■ **ASSIGNED TASK**
In the material below, find every line containing the string "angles" and return it.

- - -

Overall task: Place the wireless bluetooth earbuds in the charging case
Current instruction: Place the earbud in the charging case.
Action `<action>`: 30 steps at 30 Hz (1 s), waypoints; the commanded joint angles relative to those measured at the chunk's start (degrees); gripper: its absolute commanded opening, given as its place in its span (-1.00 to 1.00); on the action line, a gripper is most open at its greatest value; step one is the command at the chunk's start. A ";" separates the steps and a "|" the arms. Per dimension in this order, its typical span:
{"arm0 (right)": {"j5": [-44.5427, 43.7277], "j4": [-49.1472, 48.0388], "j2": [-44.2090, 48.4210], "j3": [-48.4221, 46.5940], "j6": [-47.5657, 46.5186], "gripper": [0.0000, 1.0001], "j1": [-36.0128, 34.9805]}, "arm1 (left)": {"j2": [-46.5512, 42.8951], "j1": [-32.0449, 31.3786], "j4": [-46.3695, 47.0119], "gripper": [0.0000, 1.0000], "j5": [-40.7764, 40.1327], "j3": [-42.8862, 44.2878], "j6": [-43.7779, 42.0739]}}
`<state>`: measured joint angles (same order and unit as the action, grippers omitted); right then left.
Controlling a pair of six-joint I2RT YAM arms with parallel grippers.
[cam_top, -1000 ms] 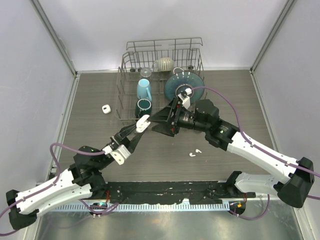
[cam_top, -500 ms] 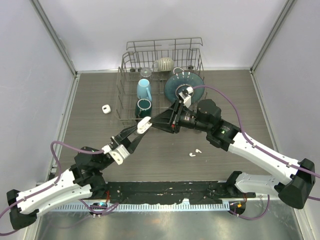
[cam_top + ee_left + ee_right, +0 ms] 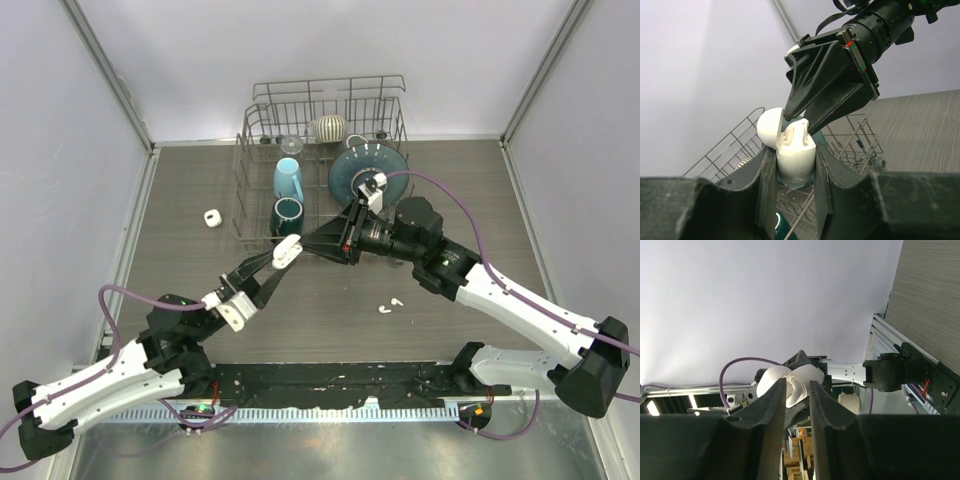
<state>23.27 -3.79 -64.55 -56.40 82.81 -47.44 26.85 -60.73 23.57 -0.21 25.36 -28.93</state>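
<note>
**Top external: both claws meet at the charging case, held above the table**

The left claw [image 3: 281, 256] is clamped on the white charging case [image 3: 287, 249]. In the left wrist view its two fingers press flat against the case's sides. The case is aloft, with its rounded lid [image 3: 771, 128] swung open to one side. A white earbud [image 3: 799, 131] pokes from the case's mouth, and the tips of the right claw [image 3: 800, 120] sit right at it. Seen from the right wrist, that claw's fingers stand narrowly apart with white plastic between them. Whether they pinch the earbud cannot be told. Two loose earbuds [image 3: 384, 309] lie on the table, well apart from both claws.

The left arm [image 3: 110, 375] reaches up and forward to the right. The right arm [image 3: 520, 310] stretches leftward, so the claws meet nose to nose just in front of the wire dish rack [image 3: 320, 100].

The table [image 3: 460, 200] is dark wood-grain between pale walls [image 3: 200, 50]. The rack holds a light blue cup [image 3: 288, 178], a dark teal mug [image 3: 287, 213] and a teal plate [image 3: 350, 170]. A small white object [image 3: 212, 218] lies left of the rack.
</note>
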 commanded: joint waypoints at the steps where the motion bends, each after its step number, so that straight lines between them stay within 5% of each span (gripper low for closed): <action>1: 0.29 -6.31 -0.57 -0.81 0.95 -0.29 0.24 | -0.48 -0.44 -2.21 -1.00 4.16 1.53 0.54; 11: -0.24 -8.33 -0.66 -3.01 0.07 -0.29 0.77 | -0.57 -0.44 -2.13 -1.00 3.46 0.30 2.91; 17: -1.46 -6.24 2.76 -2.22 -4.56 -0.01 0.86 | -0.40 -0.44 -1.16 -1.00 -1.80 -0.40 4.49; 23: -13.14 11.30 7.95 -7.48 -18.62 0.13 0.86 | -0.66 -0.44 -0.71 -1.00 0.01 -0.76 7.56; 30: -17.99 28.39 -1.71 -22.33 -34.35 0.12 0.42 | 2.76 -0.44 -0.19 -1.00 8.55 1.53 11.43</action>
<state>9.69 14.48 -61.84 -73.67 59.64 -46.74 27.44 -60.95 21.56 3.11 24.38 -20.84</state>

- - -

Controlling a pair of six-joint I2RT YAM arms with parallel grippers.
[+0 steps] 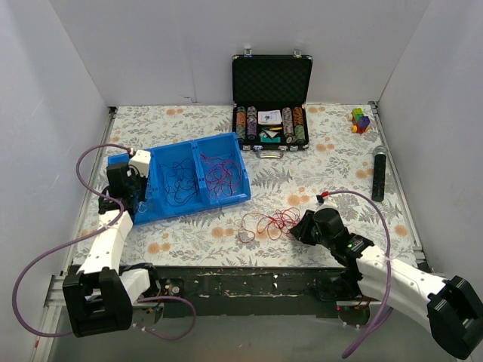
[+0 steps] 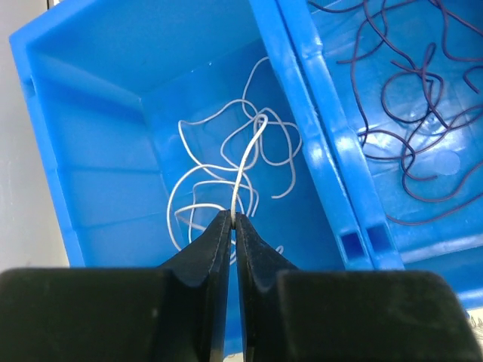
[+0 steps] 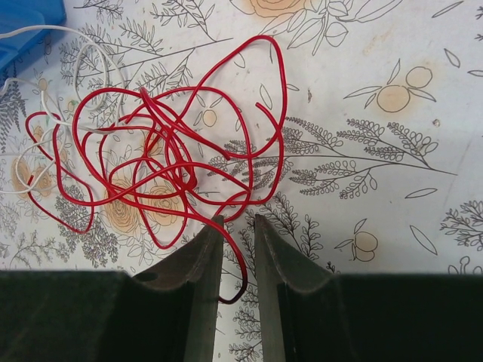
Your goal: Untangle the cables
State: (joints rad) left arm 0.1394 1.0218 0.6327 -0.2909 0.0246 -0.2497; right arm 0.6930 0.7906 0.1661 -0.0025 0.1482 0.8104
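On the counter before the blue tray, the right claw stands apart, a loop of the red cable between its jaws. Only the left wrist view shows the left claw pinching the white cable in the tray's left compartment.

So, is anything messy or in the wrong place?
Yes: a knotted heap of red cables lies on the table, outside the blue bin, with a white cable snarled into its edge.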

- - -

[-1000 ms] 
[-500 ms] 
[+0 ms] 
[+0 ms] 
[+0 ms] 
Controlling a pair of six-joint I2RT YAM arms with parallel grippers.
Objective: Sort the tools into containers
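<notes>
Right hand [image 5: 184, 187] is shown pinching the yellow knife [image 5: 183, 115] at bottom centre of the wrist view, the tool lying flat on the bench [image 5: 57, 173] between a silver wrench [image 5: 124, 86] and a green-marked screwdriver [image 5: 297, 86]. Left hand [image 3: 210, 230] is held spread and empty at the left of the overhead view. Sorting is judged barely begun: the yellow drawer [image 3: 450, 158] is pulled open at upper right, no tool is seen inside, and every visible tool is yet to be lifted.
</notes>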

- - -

■ **EXPECTED OUTPUT**
Action `<action>`: 30 steps at 30 Hz (1 s), waypoints; the commanded joint angles relative to those measured at the chunk's start (degrees); gripper: its absolute commanded opening, given as its place in its span (-1.00 to 1.00); on the action line, a gripper is most open at its greatest value; step one is the command at the chunk's start. A ";" separates the steps and a "|" the arms. Per dimension in this order, its typical span:
`<state>`: measured joint angles (same order and unit as the action, grippers omitted); right then left.

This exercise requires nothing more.